▶ EXERCISE BRIEF
Where an image appears, leave it out; otherwise repeat the data exactly.

▶ DATASET SECTION

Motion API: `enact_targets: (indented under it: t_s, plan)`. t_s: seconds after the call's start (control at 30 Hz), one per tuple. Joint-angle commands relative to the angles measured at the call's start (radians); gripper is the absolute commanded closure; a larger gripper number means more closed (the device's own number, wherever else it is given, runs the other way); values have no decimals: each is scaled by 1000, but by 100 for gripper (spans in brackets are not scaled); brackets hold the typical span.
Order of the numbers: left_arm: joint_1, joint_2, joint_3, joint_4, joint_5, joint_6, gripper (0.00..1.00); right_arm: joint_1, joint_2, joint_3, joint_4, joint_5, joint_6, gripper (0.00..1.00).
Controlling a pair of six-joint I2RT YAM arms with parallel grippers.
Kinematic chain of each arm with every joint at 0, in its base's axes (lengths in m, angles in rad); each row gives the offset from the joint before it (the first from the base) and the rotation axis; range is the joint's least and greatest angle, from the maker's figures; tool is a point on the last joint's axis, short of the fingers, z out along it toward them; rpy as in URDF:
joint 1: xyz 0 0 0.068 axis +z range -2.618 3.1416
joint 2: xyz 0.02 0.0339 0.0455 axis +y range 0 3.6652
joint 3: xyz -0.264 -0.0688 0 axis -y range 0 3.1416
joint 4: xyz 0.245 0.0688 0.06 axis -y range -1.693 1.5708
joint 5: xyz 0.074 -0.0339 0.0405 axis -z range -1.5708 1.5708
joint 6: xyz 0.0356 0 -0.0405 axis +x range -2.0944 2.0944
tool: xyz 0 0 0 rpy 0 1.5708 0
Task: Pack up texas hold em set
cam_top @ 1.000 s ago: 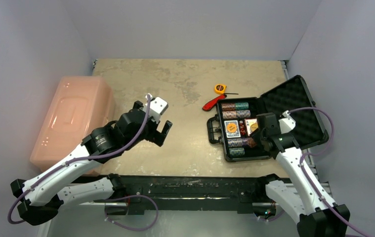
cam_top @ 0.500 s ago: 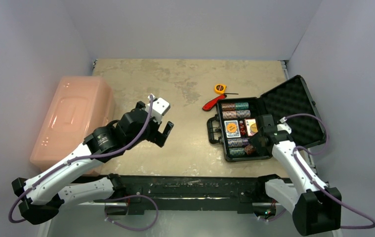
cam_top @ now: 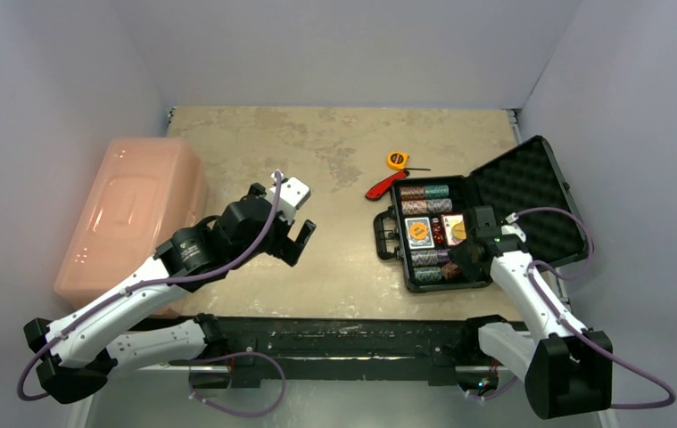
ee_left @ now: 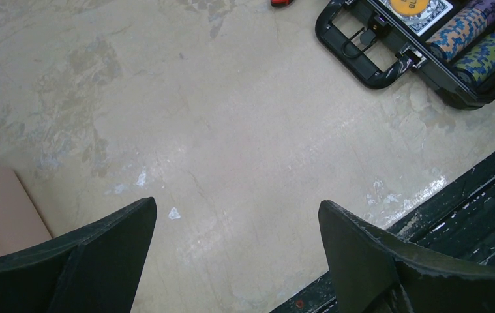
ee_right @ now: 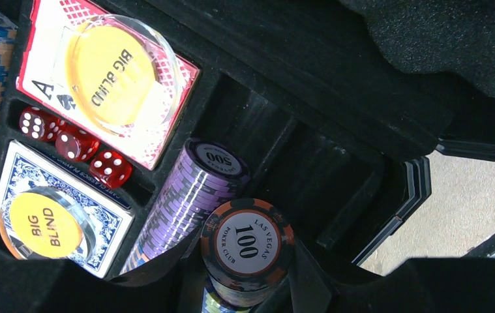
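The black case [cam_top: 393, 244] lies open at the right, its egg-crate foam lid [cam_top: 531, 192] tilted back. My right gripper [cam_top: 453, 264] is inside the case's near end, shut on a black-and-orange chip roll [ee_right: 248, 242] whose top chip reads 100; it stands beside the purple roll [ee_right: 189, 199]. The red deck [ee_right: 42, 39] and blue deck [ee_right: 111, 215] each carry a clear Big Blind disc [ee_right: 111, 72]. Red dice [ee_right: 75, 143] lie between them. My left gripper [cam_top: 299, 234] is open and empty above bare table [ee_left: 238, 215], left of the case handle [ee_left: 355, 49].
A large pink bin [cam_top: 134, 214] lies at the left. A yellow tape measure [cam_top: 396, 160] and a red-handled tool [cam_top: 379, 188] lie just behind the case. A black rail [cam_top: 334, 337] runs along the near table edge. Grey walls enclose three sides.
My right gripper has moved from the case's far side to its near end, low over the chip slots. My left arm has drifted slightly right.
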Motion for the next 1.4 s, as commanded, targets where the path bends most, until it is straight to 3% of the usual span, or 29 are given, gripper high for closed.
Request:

▶ RESPONSE
Motion API: `enact_targets: (indented under it: t_s, plan)`. t_s: seconds after the call's start (control at 30 Hz), one per tuple. Joint-angle commands relative to the angles measured at the call's start (radians); gripper is the absolute commanded closure; a larger gripper number means more closed (the device's own number, wherever else it is given, runs the other way); values have no decimals: each is scaled by 1000, but by 100 for gripper (spans in brackets are not scaled); brackets hold the typical span.
Order of the numbers: left_arm: joint_1, joint_2, joint_3, joint_4, joint_5, joint_6, gripper (0.00..1.00); right_arm: joint_1, joint_2, joint_3, joint_4, joint_5, joint_6, gripper (0.00..1.00).
Controlling a pair of six-joint I2RT YAM arms with parallel grippers.
Kinematic chain of each arm with every joint at 0, in its base's axes (lengths in m, angles in rad); each row gives the offset from the joint before it (the first from the base) and the rotation axis; range is the joint's least and greatest angle, from the maker's figures; tool is a point on the last joint's axis, short of the fingers, z out along it toward them; rpy as in URDF:
joint 1: xyz 0 0 0.068 axis +z range -2.618 3.1416
joint 2: xyz 0.02 0.0339 0.0455 axis +y range 0 3.6652
joint 3: xyz -0.264 -0.0688 0 axis -y range 0 3.1416
joint 4: xyz 0.245 0.0688 0.06 axis -y range -1.693 1.5708
joint 5: xyz 0.074 -0.0339 0.0405 axis -z range -1.5708 1.5708
joint 6: xyz 0.0356 0 -0.0405 axis +x range -2.0944 2.0944
tool: xyz 0 0 0 rpy 0 1.5708 0
Task: Pack up texas hold em set
cam_top @ 1.000 s ago: 
cam_top @ 0.500 s ago: 
cam_top @ now: 
ee_left @ now: 
ee_right @ now: 
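The black case [cam_top: 393, 244] lies open at the right, its egg-crate foam lid [cam_top: 531, 192] tilted back. My right gripper [cam_top: 453, 264] is inside the case's near end, shut on a black-and-orange chip roll [ee_right: 248, 242] whose top chip reads 100; it stands beside the purple roll [ee_right: 189, 199]. The red deck [ee_right: 42, 39] and blue deck [ee_right: 111, 215] each carry a clear Big Blind disc [ee_right: 111, 72]. Red dice [ee_right: 75, 143] lie between them. My left gripper [cam_top: 299, 234] is open and empty above bare table [ee_left: 238, 215], left of the case handle [ee_left: 355, 49].
A large pink bin [cam_top: 134, 214] lies at the left. A yellow tape measure [cam_top: 396, 160] and a red-handled tool [cam_top: 379, 188] lie just behind the case. A black rail [cam_top: 334, 337] runs along the near table edge. Grey walls enclose three sides.
My right gripper has moved from the case's far side to its near end, low over the chip slots. My left arm has drifted slightly right.
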Motion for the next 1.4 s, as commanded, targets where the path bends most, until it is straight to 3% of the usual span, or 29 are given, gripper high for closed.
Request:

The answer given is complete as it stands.